In a digital gold rush, alleged Chinese threat actors have been found mining for crypto on compromised Kubernetes clusters. FIN7 has reared its head with a new backdoor in its arsenal. The threat group targeted a large U.S. car maker. The cyber landscape witnessed the emergence of a new trend - junk gun ransomware.

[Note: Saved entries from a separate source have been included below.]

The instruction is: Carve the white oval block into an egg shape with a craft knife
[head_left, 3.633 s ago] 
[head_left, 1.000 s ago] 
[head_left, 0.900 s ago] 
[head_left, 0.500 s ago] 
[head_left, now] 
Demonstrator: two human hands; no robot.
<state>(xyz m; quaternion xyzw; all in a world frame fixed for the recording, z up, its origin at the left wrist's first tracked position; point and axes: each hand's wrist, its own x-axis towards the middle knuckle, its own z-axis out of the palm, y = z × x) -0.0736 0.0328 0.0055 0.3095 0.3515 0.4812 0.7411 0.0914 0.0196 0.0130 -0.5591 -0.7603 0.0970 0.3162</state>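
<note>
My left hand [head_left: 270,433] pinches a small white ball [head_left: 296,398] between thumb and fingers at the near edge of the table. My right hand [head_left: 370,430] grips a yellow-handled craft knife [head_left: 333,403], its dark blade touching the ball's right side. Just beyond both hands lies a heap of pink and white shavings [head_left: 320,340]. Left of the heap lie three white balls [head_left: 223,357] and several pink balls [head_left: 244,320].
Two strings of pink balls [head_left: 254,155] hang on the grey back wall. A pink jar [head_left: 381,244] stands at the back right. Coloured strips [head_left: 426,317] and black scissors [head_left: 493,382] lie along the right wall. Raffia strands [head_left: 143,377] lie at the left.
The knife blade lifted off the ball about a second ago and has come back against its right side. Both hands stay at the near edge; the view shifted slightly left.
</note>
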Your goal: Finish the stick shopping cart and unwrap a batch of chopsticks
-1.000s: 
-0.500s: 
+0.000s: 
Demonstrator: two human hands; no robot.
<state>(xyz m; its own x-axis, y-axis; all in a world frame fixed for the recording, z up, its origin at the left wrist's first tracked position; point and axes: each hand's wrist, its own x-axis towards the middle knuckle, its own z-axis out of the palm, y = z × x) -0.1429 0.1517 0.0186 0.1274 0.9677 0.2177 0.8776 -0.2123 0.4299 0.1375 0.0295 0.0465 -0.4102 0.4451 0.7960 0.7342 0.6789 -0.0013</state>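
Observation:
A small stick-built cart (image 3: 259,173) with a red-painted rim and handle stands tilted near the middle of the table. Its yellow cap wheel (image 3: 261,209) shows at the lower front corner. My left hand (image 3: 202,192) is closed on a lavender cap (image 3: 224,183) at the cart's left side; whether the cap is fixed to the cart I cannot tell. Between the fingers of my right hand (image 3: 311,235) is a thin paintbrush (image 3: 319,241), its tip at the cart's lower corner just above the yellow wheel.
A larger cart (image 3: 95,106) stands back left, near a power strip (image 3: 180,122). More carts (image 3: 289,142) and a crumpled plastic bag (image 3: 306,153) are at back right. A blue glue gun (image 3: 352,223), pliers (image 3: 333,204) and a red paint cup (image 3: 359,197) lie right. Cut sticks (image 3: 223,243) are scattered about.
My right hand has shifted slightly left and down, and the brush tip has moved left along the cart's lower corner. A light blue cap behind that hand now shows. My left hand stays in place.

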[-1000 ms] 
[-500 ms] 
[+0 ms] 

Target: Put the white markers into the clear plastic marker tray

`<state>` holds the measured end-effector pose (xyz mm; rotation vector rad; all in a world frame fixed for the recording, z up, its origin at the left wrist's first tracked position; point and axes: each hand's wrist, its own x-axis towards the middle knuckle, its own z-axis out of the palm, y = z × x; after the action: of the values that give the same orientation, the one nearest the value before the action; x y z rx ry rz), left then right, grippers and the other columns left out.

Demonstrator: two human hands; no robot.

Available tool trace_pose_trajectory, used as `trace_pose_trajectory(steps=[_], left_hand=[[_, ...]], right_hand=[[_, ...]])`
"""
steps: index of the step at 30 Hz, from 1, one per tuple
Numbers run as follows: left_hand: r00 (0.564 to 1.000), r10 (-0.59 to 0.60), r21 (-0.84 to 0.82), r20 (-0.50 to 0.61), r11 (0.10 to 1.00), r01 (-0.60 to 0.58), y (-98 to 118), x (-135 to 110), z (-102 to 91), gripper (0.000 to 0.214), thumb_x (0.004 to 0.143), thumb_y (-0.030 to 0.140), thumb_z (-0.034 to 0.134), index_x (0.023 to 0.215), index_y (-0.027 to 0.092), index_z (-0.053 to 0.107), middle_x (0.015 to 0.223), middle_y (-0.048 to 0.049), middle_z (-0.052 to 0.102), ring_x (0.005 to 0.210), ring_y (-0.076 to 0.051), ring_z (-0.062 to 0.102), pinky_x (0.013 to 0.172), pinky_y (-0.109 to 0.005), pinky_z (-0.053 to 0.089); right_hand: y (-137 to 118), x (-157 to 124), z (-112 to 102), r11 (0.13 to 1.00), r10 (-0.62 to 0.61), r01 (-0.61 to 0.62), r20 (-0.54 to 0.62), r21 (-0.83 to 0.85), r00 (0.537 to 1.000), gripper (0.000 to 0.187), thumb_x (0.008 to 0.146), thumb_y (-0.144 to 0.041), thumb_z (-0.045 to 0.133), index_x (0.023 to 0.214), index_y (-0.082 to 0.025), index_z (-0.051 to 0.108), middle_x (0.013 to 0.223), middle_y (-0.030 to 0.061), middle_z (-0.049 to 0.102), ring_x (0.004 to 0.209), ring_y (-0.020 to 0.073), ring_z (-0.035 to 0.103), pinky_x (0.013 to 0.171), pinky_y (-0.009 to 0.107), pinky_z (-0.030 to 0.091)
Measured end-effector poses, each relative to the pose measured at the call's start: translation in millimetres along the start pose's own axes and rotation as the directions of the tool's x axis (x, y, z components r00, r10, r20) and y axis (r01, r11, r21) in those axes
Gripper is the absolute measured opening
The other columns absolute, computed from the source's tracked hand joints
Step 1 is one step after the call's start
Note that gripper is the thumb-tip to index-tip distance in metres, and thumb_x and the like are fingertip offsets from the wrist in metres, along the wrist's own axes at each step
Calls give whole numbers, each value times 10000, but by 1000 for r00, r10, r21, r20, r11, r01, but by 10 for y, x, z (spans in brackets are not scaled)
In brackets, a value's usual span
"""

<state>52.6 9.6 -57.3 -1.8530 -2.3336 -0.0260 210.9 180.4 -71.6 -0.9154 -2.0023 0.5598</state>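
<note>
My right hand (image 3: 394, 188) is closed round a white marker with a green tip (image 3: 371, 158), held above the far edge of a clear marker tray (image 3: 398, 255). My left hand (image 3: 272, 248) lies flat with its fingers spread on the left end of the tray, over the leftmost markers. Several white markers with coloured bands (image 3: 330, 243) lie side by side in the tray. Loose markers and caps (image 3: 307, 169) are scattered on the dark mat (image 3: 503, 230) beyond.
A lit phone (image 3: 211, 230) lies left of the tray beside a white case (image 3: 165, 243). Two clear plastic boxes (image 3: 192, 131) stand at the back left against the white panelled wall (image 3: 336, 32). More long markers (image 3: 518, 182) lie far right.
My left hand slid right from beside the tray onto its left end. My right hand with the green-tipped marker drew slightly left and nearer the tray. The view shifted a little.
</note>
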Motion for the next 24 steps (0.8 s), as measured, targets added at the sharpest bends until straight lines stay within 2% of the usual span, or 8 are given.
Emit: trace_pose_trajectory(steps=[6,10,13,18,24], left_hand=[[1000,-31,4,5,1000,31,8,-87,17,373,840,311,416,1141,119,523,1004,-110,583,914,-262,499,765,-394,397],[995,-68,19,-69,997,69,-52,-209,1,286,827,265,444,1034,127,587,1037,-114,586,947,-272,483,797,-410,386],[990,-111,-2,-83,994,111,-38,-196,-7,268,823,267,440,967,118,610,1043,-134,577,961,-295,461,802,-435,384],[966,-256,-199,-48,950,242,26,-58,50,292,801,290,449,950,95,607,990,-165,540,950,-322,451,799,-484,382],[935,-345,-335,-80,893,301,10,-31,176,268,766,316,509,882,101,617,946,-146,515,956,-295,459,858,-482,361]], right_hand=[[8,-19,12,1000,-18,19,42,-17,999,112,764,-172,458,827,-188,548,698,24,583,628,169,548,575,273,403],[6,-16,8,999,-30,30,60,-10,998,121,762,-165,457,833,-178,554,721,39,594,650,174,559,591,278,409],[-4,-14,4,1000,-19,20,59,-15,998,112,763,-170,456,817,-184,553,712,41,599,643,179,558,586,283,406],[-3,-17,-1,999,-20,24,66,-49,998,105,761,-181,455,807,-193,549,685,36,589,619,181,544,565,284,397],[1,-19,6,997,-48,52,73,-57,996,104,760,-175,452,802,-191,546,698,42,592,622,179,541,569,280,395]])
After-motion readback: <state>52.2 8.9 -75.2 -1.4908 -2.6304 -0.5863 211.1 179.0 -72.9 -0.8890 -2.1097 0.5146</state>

Read on to know more about it. 

01

Possible Chinese attackers are exploiting vulnerabilities in the OpenMetadata platform running on Kubernetes clusters to download cryptomining software.

02

The financially motivated threat actor FIN7 targeted a large U.S. car maker using spear-phishing emails to infect systems with the Anunak backdoor.

03

In March, Zscaler ThreatLabz discovered a malvertising campaign using Google Ads to distribute a new backdoor named MadMxShell, which targeted IT professionals.

04

The Sandworm hacking group has been using hacktivist personas, such as XakNet Team, CyberArmyofRussia_Reborn, and Solntsepek, to hide its attacks and operations, particularly against water utilities in the U.S., Poland, and France - found Mandiant.

05

Law enforcement from 19 countries conducted a year-long operation to disrupt the LabHost phishing platform, resulting in the arrest of 37 suspects and the shutdown of the platform.

06

Sophos spotted a new trend, dubbed junk gun ransomware - cheap ransomware for one-time use for wannabe criminals. Researchers found 19 such varieties.

07

According to the Food and Ag-ISAC, the U.S. food and agriculture sector faced at least 167 ransomware attacks in 2023, making it the seventh-most targeted sector.

08

The House of Representatives recently passed a bill that aims to prevent spy agencies and law enforcement from purchasing Americans' personal data from third-party data brokers.

09

Asset intelligence vendor Armis announced the acquisition of prioritization and remediation vendor Silk Security for $150 million.

10

Israeli cybersecurity startup Miggo Security raised $7.5 million in seed funding from YL Ventures Ltd., with contributions from Cyber Club London and several private investors.